Exercise instructions: Each line from the one containing "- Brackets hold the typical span" to the end of the listing below should be output exactly; no other line is wanted.

++++++

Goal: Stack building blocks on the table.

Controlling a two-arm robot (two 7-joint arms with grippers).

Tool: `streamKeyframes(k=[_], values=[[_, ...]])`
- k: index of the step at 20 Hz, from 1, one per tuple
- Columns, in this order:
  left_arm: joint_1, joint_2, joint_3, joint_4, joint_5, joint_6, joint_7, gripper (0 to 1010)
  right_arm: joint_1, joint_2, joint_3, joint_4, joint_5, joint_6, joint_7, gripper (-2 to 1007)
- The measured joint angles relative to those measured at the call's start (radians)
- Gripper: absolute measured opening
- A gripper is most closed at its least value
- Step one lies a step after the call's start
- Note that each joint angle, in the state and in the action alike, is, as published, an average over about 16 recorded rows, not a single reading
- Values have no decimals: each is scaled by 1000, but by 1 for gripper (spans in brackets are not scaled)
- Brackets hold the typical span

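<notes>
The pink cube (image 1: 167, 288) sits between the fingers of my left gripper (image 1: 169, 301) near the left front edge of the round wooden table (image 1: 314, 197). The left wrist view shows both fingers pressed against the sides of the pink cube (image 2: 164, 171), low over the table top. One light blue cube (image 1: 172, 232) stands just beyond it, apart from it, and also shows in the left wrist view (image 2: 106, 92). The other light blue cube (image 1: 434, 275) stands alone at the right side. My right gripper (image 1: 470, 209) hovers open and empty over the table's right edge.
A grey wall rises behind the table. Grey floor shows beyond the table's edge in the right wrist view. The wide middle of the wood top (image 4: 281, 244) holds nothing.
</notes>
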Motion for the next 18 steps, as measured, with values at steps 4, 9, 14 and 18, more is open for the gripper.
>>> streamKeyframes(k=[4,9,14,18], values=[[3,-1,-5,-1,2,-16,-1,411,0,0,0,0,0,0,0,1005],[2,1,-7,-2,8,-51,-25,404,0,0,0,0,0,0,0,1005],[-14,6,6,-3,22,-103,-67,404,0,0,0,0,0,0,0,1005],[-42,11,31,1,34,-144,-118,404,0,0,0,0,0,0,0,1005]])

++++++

Output for this exercise:
- Brackets hold the typical span

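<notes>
The pink cube (image 1: 167, 288) sits between the fingers of my left gripper (image 1: 169, 301) near the left front edge of the round wooden table (image 1: 314, 197). The left wrist view shows both fingers pressed against the sides of the pink cube (image 2: 164, 171), low over the table top. One light blue cube (image 1: 172, 232) stands just beyond it, apart from it, and also shows in the left wrist view (image 2: 106, 92). The other light blue cube (image 1: 434, 275) stands alone at the right side. My right gripper (image 1: 470, 209) hovers open and empty over the table's right edge.
A grey wall rises behind the table. Grey floor shows beyond the table's edge in the right wrist view. The wide middle of the wood top (image 4: 281, 244) holds nothing.
</notes>
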Motion for the next 18 steps, as measured, with values at steps 4, 9, 14 and 18, more is open for the gripper.
>>> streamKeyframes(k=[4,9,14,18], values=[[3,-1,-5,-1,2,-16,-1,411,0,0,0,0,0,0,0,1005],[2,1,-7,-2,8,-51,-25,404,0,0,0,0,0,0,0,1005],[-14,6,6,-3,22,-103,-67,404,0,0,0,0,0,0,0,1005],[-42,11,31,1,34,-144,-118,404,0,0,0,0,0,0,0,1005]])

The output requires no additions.